Девушка сделала еще несколько шагов, и замерла напротив высокого, седого мужчины.
— Здравствуй, папа, — спокойно поздоровалась она.
— Мне нужно поговорить с тобой, — взгляд отца был, как и прежде, строгим и решительным, но где-то, в самой глубине его глаз, Саша увидела какое-то тщательно скрываемое чувство. Обострившееся восприятие подсказывало ей, что полковник волнуется и не может собраться с мыслями, — я не знал, что у вас произошло. Мы можем отойти в сторонку? — покосился он на застывшего за спиной Александры охранника.
— Да, конечно, — девушка приглашающе указала рукой на стоящие в холле кресла.
Отец и дочь, не сговариваясь, заняли места напротив друг друга. Несколько минут прошли в молчании. Наконец, Станкевич-старший не выдержал и, откашлявшись, заговорил:
— Саша, я должен извиниться перед тобой… Ну, за тот случай, — полковник неловко крутил в руках портсигар, — я был неправ.
Ему ужасно хотелось закурить, чтобы избавиться от сосущего, неуютного чувства вины, но он не рискнул достать сигарету.
Александра пристально смотрела на своего отца и молчала.

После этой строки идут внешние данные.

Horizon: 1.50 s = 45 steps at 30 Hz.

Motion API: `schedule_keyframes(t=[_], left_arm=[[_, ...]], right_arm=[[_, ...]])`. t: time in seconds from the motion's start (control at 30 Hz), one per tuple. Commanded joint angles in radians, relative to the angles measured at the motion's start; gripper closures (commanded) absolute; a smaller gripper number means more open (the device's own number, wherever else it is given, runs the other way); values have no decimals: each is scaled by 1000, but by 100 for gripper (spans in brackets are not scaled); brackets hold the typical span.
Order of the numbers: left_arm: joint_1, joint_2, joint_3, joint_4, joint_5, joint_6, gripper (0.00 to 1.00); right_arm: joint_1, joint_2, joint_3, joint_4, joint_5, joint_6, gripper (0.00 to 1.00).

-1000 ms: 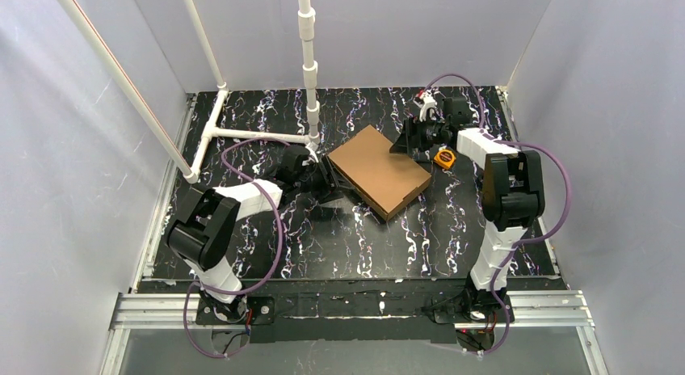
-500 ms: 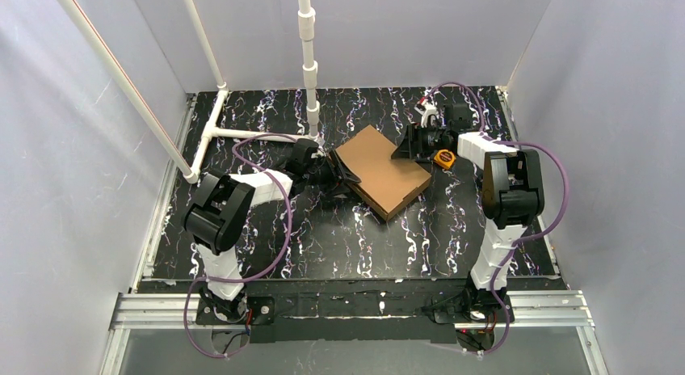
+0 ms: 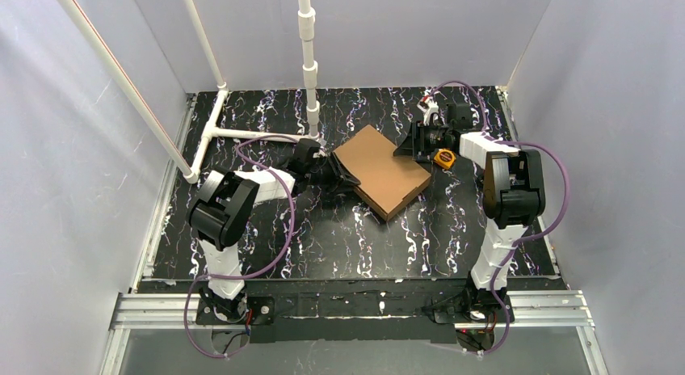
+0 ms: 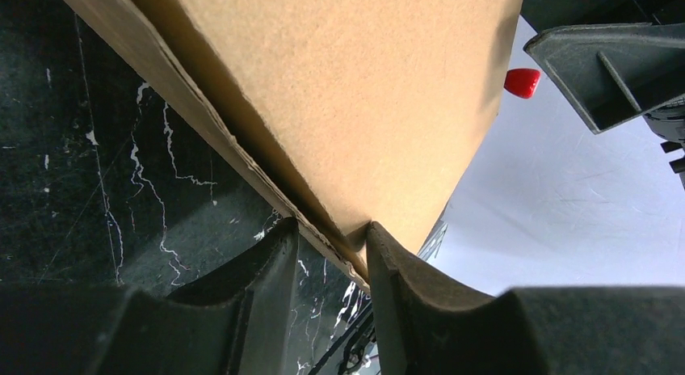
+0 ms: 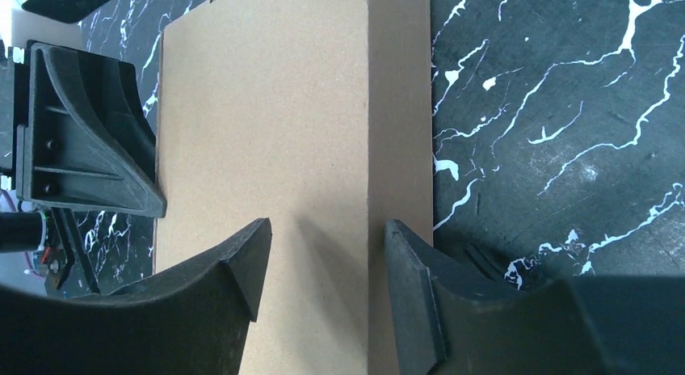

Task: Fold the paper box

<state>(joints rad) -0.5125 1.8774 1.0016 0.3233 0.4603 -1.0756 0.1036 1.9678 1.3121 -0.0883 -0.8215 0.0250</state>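
The paper box [image 3: 380,171], a flat brown cardboard slab, lies skewed on the black marbled table. My left gripper [image 3: 339,171] is at its left corner. In the left wrist view the layered cardboard edge [image 4: 323,132] sits between the jaws of that gripper [image 4: 331,238], one fingertip under the lower layer, the other against the upper panel. My right gripper [image 3: 406,145] is at the far right edge. In the right wrist view that gripper [image 5: 323,246] stands open over the box [image 5: 266,108], straddling the fold between top face and side wall.
A small orange tape measure [image 3: 443,158] lies on the table right of the box, by the right arm. A white pipe frame [image 3: 250,134] stands at the back left. Grey walls close in the table on three sides.
The left arm has moved right to the box's corner and its jaws have narrowed onto the cardboard edge. The right gripper's jaws have narrowed. The box has shifted slightly right.
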Motion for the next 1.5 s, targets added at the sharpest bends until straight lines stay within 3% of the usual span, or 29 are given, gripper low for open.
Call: schedule_keyframes(t=[0.0, 0.5, 0.87, 0.97, 1.4, 1.47], left_arm=[[10, 12, 7, -15, -32, 10, 68], [37, 3, -67, -12, -22, 61, 93], [67, 45, -115, -12, -1, 121, 96], [69, 56, -108, -12, 7, 121, 96], [68, 48, -109, -10, 16, 125, 96], [69, 41, -110, -8, 20, 127, 95]], right_arm=[[8, -36, -12, 32, -99, 24, 40], [64, -174, -14, -75, -106, -116, 39], [28, -231, 30, -122, 53, -147, 1], [10, -201, 10, -102, 88, -104, 2], [25, -56, -21, -127, -137, 8, 2], [25, -64, -26, -112, -145, 18, 11]])
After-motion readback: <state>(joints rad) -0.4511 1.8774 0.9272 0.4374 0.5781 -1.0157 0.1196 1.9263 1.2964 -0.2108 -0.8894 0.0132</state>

— Понимаю, тебе сейчас не до этого… Но… Сань, прости меня, а? — Павел Владимирович тяжело сглотнул, — я не хотел… Просто, фотографии увидел и нахлынуло… не собирался я тебя выгонять…
— Знаю, — тихо ответила Александра, — я потом уже поняла. Только, гордость не позволила вернуться.
— Простишь? — с затаенной надеждой, поднял на нее глаза полковник.
Саша вглядывалась в лицо отца, замечая появившиеся глубокие морщины на лбу, набрякшие мешки под глазами, седину, посеребрившую некогда рыжеватую шевелюру, горькую складку у рта… Чувство сожаления шевельнулось глубоко внутри. От Павла Владимировича разило одиночеством и какой-то безнадежностью.
— Да. И ты меня прости, ладно? — глядя ему в глаза, вымолвила Александра.
Сейчас, когда у нее у самой были дети, она поняла, что не имела права так категорично обрезать все нити, связывающие ее с отцом. Ну, да, что уж теперь… Гордость — фамильная черта Станкевичей — передалась и ей.
— Как твой муж?
— Лучше. Врачи надеются, что все обойдется. Главное, он пришел в себя.
— Ну, они, вообще, живучие…
— Папа…
— Да, нет, это я так. Хорошо, что ему легче.